§ Task directions
Only the pictures should be left out; repeat the rest of the data exactly.

━━ Collected data ━━

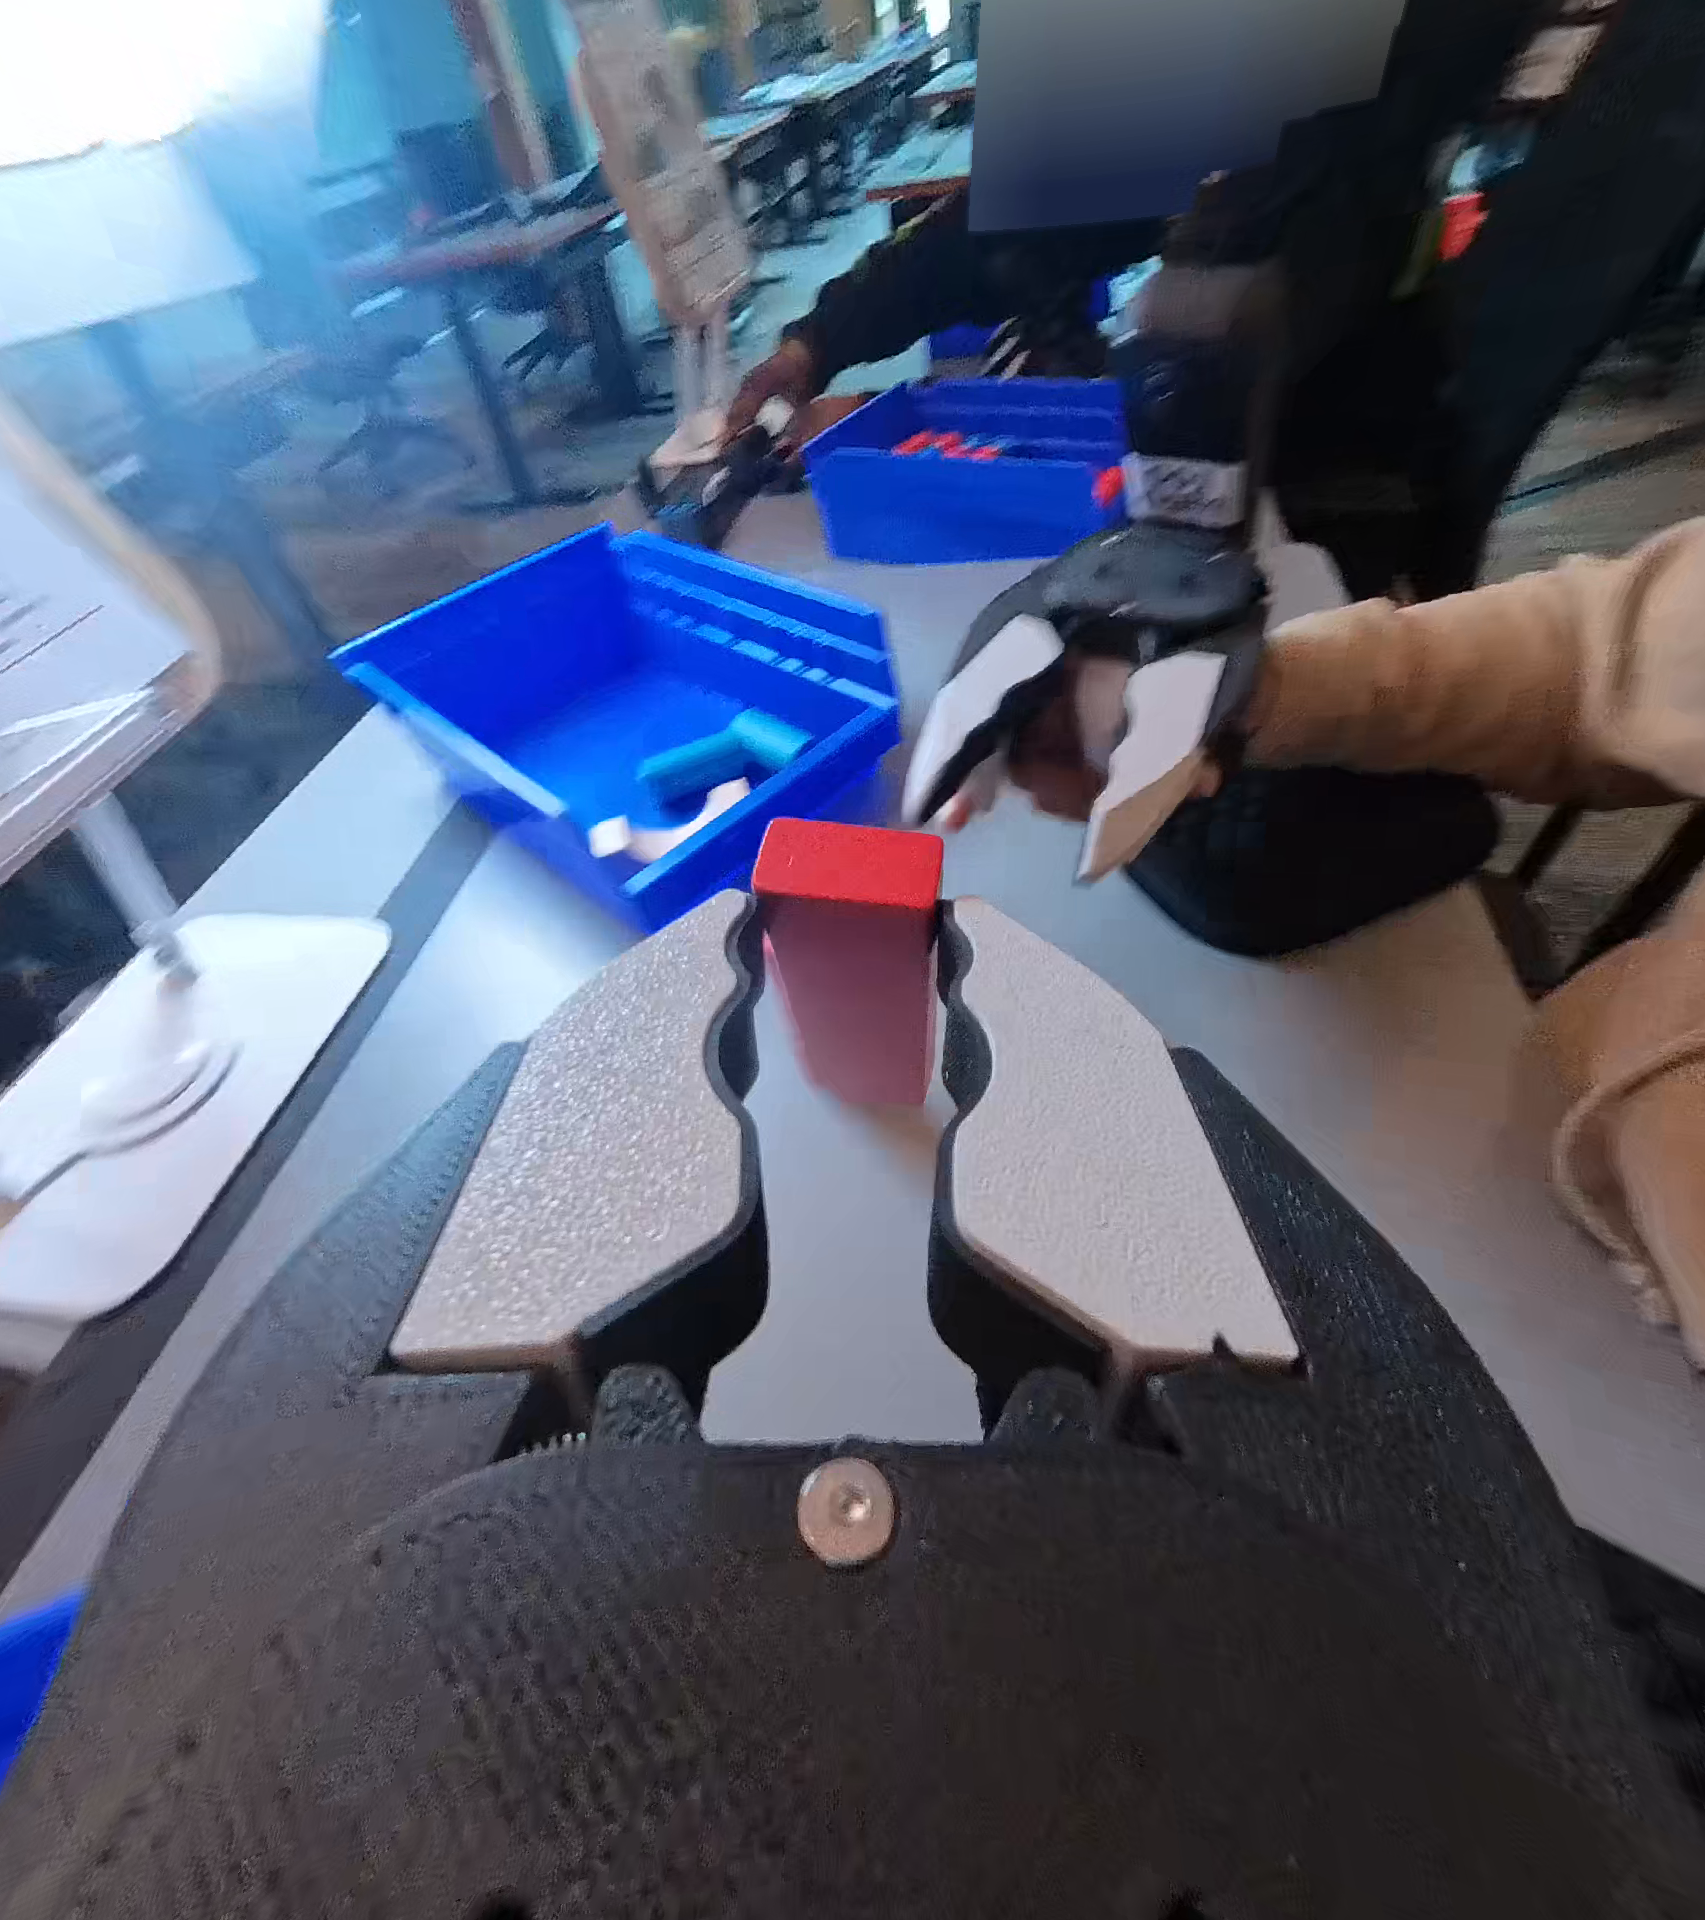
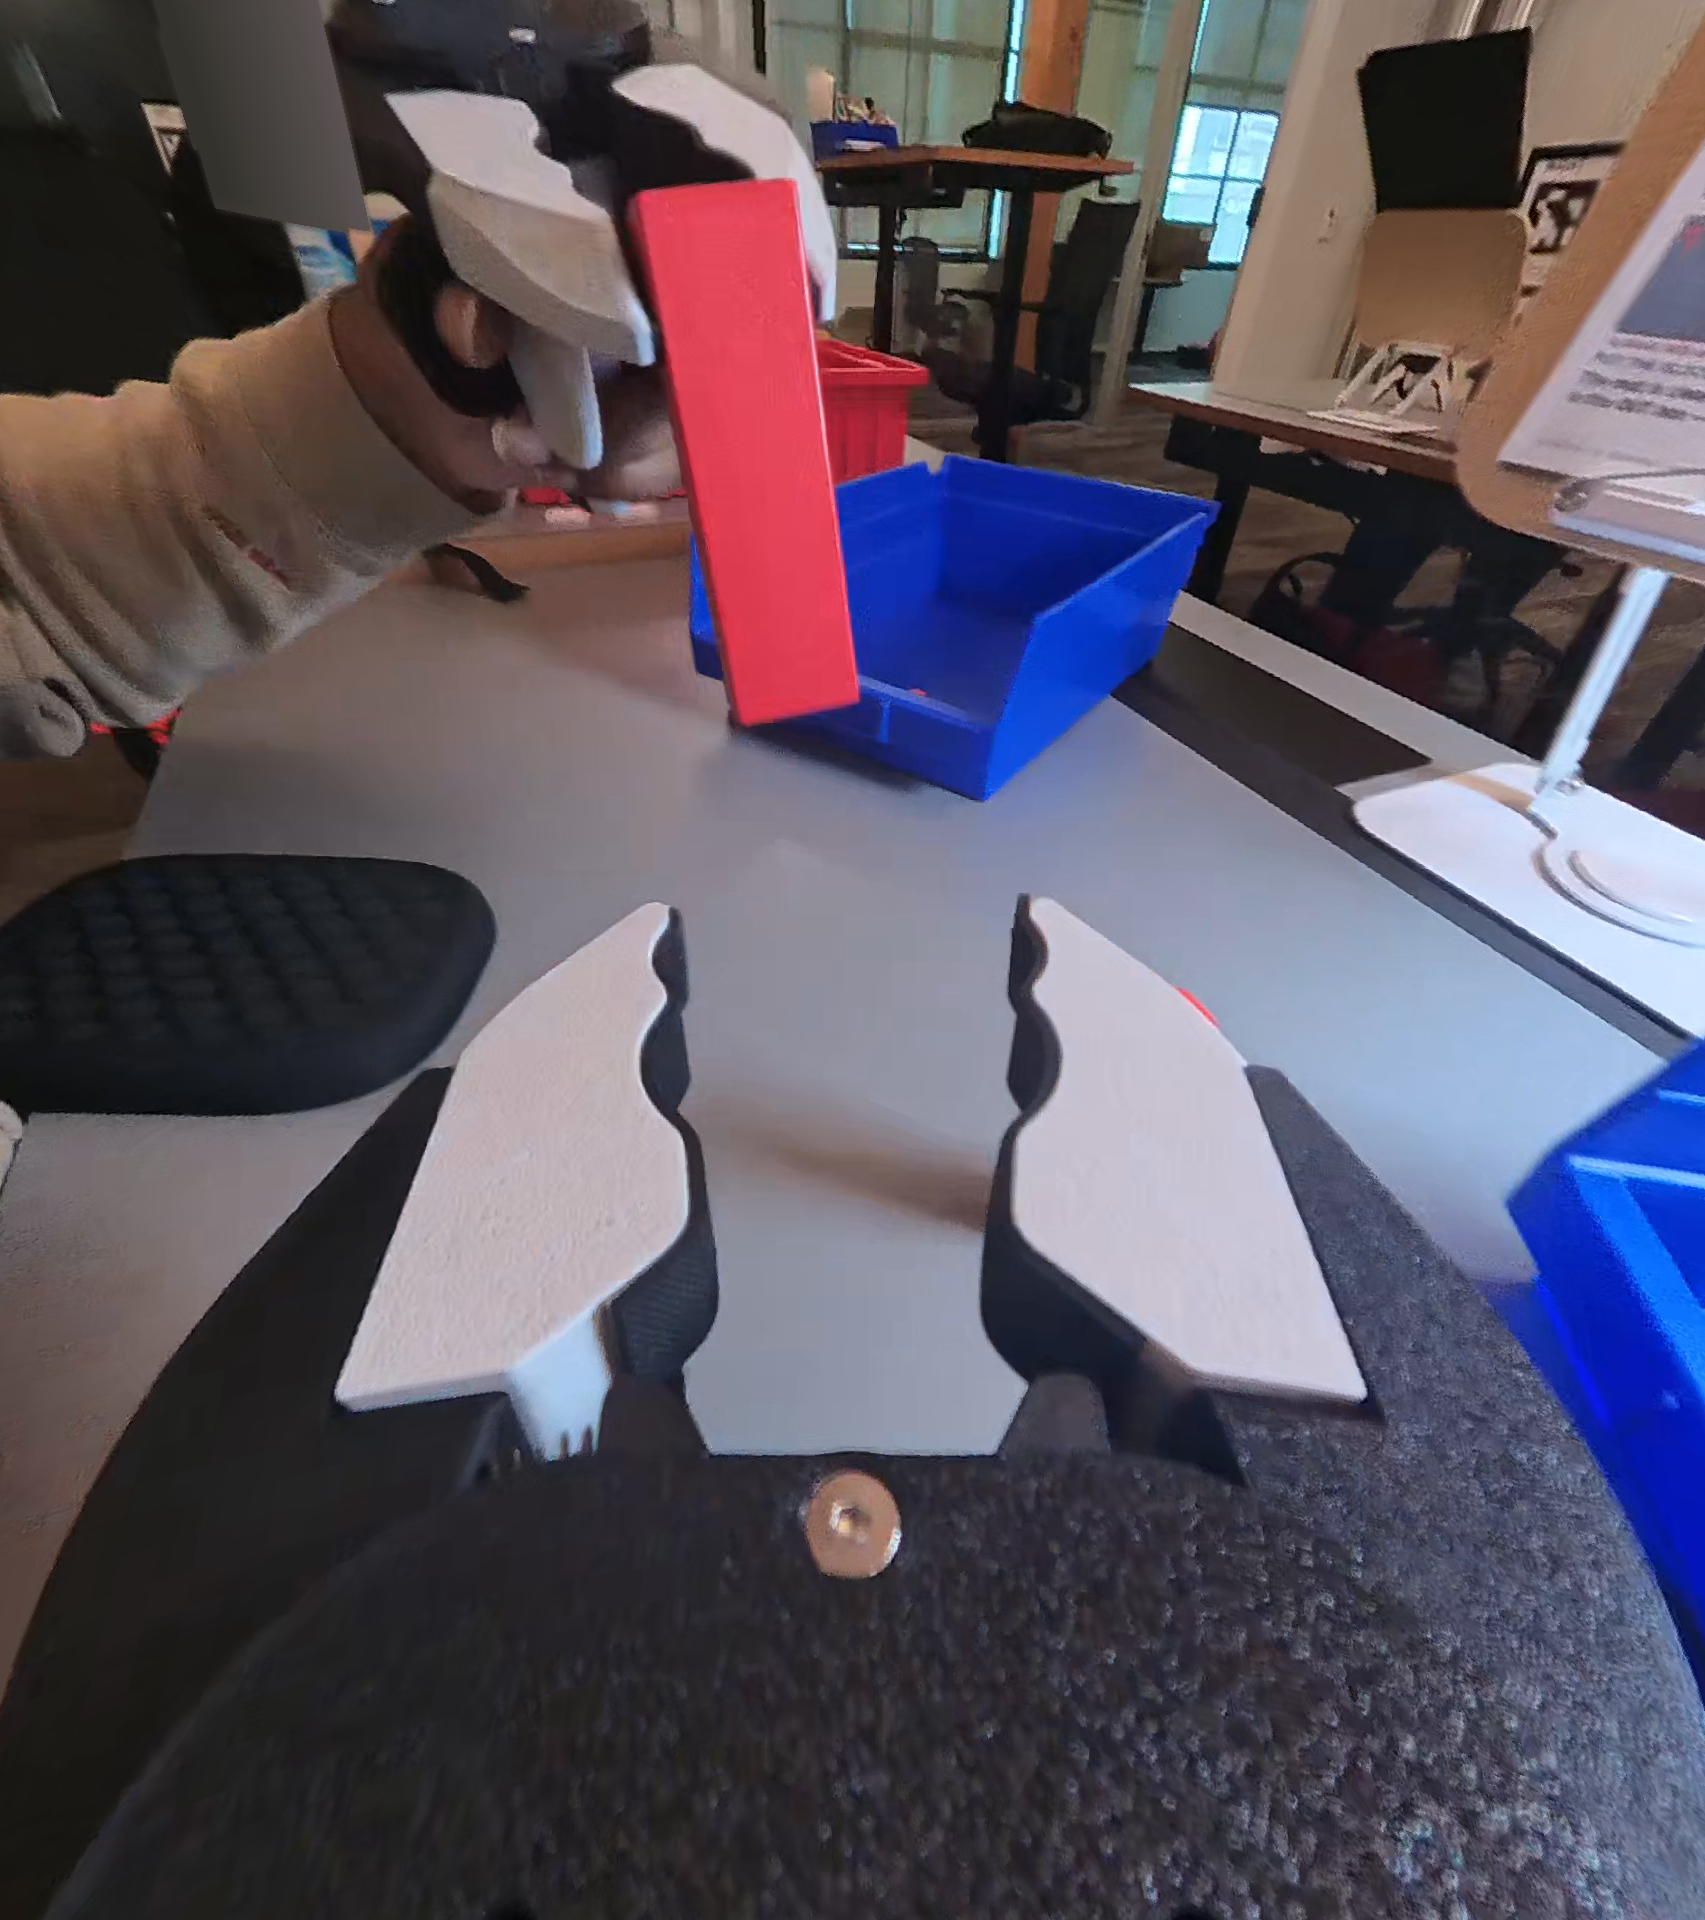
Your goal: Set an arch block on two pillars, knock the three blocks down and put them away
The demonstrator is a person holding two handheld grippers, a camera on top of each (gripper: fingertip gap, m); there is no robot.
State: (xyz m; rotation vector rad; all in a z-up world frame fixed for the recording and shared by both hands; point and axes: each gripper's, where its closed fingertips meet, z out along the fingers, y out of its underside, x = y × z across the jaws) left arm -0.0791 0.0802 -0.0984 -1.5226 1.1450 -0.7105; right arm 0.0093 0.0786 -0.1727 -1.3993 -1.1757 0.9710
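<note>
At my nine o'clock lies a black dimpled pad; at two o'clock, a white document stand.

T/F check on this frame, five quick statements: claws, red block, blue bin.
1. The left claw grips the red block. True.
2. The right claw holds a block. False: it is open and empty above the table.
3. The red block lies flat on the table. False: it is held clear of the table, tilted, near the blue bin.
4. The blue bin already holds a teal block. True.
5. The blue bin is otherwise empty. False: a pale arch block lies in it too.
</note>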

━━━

§ Reply
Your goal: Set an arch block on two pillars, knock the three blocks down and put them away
The demonstrator is a person holding two handheld grippers, a camera on top of each (gripper: fingertip gap, m); there is no robot.
State: (xyz m; rotation vector rad; all in a z-up world frame fixed for the recording and shared by both hands; point and axes: each gripper's, where its closed fingertips meet, z out along the fingers, y out of its underside, x = y × z across the jaws) left arm -0.0791 0.0802 -0.0984 -1.5226 1.1450 -0.7105; right arm 0.0093 0.0786 -0.1727 -1.3993 -1.1757 0.9710
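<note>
At my nine o'clock lies a black dimpled pad; at two o'clock, a white document stand.

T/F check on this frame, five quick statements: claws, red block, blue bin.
1. The left claw grips the red block. True.
2. The right claw holds a block. False: it is open and empty above the table.
3. The red block lies flat on the table. False: it is held clear of the table, tilted, near the blue bin.
4. The blue bin already holds a teal block. True.
5. The blue bin is otherwise empty. False: a pale arch block lies in it too.
</note>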

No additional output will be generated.